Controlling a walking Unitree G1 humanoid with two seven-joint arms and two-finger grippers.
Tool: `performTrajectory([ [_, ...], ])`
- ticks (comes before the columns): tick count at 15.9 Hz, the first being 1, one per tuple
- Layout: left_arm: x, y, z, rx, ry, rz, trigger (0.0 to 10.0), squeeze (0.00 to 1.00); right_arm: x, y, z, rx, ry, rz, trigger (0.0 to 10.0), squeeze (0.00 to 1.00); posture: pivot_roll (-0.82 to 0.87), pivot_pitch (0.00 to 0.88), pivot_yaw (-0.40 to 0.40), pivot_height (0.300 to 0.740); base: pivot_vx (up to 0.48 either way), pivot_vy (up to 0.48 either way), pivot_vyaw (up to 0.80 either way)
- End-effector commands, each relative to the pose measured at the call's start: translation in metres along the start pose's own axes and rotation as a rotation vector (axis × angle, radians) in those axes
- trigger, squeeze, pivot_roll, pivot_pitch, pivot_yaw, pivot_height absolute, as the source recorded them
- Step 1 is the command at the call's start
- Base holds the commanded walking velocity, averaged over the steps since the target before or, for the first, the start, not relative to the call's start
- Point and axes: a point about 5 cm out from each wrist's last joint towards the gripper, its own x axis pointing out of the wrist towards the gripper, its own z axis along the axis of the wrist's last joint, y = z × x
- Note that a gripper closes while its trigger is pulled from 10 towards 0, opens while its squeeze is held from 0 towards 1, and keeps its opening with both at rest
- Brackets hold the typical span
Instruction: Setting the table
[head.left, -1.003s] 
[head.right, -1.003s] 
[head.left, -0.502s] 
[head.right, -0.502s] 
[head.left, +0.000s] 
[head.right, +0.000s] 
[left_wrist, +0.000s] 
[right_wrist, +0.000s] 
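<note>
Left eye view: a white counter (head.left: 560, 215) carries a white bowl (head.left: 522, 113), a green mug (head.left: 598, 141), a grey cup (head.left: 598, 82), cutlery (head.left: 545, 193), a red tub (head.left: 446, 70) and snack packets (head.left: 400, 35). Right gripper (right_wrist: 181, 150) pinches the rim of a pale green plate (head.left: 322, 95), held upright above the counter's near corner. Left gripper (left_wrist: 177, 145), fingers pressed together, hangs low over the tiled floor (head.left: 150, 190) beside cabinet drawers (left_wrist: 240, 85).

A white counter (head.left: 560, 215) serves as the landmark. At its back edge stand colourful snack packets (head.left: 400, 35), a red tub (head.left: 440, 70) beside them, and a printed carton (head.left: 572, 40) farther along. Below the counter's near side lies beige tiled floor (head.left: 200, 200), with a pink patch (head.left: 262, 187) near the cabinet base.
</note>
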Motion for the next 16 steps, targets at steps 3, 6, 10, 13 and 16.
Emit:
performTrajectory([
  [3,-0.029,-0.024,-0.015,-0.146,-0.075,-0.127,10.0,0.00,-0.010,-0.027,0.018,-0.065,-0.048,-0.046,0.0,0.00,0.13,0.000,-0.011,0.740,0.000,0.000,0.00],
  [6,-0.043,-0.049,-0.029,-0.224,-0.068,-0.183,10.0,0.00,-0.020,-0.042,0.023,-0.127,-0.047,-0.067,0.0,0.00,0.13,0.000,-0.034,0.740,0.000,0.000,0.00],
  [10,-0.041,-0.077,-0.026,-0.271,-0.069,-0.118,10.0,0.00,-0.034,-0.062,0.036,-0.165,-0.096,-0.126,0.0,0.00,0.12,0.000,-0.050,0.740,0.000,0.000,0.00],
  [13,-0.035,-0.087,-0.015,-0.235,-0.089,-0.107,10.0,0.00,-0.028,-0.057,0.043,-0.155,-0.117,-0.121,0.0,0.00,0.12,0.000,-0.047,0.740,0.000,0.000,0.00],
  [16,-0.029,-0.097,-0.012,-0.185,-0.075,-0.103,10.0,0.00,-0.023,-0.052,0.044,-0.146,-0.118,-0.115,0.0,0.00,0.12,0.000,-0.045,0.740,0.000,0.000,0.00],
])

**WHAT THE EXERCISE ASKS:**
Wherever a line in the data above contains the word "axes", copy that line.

**SOLVED EXERCISE:**
- End-effector commands, each relative to the pose measured at the call's start: translation in metres along the start pose's own axes and rotation as a rotation vector (axis × angle, radians) in those axes
- Point and axes: a point about 5 cm out from each wrist's last joint towards the gripper, its own x axis pointing out of the wrist towards the gripper, its own z axis along the axis of the wrist's last joint, y = z × x

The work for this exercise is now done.